— TASK PROMPT —
Collect from the data below each line with "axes".

— SUPPLIED INFORMATION —
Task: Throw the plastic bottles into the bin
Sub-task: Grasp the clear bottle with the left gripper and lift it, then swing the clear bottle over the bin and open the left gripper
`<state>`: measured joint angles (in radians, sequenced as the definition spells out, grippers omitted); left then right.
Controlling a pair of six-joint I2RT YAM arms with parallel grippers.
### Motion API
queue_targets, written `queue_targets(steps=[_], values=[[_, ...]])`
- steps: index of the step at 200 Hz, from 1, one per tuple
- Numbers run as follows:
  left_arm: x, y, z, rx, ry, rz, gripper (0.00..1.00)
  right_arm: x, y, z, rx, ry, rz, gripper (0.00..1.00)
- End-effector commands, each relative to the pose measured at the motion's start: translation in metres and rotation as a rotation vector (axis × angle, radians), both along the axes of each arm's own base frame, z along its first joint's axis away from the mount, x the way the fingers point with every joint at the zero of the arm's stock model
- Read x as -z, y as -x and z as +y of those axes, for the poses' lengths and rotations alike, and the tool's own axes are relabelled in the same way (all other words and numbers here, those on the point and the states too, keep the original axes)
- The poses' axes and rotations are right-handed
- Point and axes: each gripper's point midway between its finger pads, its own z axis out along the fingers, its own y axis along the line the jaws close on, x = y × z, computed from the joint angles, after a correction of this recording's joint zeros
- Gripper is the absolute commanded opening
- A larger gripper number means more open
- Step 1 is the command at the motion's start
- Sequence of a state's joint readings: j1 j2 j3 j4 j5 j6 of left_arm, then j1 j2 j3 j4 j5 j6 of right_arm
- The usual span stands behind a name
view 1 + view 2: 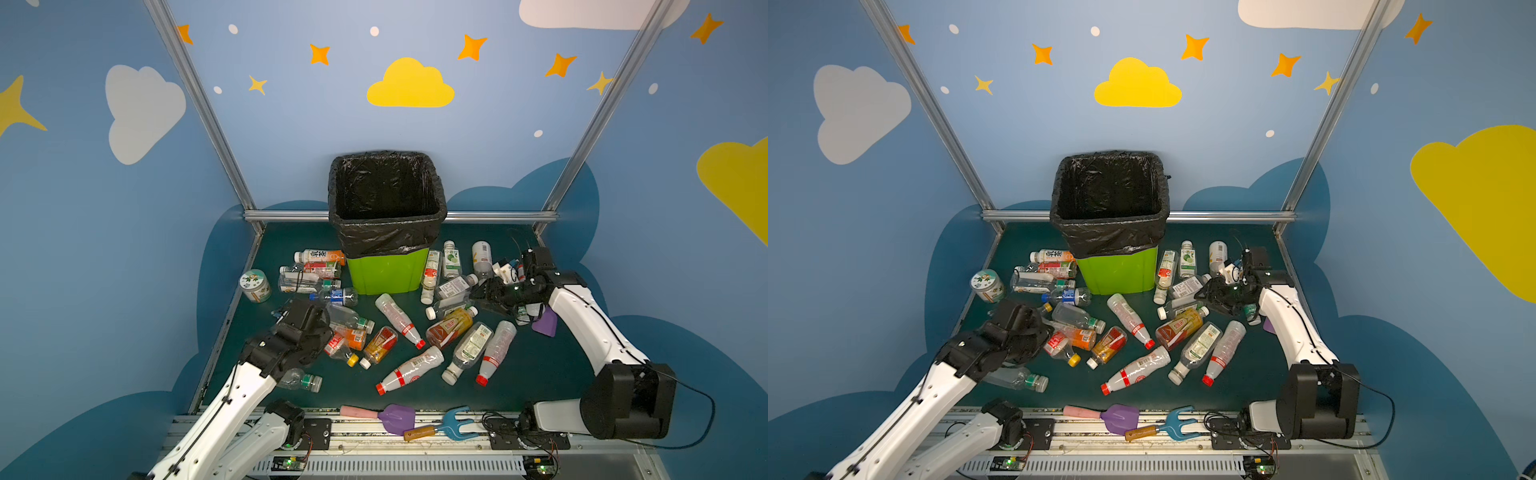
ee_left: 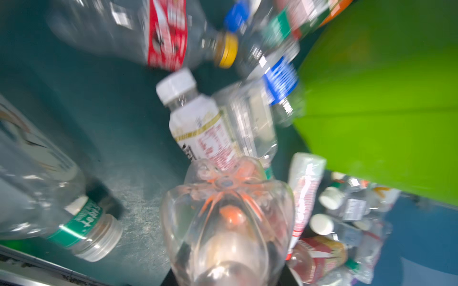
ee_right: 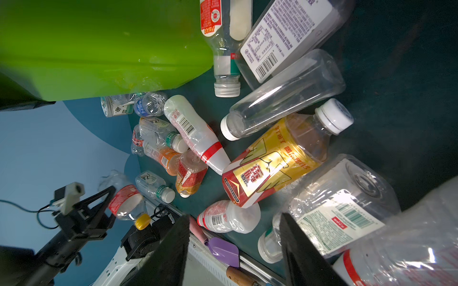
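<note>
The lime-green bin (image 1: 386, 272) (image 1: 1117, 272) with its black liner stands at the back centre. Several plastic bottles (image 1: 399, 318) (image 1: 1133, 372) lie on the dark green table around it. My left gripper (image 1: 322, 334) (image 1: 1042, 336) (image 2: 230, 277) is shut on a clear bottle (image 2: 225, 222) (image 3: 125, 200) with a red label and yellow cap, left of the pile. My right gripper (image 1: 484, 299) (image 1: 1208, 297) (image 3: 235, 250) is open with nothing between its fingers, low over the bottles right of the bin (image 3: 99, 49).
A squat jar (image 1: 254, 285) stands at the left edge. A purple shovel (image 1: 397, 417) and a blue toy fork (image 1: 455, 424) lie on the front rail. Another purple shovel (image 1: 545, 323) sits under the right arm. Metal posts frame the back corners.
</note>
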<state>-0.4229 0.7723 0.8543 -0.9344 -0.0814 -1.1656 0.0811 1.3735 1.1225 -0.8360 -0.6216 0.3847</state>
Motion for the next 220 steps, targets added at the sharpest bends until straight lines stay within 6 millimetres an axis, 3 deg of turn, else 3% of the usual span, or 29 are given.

— TASK OUTPUT —
- End-effector commands, each relative to the pose measured at the motion's start: translation in metres and rotation as a rotation vector (axis × angle, radians), both along the axes of each arm's own base frame, z along its first joint's axis away from the mount, x the way the fingers point with every joint at the zero of the arm's stock model
- Read x as -z, y as -x and z as +y of those axes, for the poses' lengths and rotations alike, and the tool's own axes are relabelled in the same way (all other words and numbers here, those on the point and the states too, keep the original axes)
- The poses' axes and rotations are right-handed
- Point and axes: each gripper's point midway between its finger pads, its own z axis out along the fingers, its own y axis along the line the jaws close on, x = y × z, computed from the joint angles, after a correction of this recording's joint zeros

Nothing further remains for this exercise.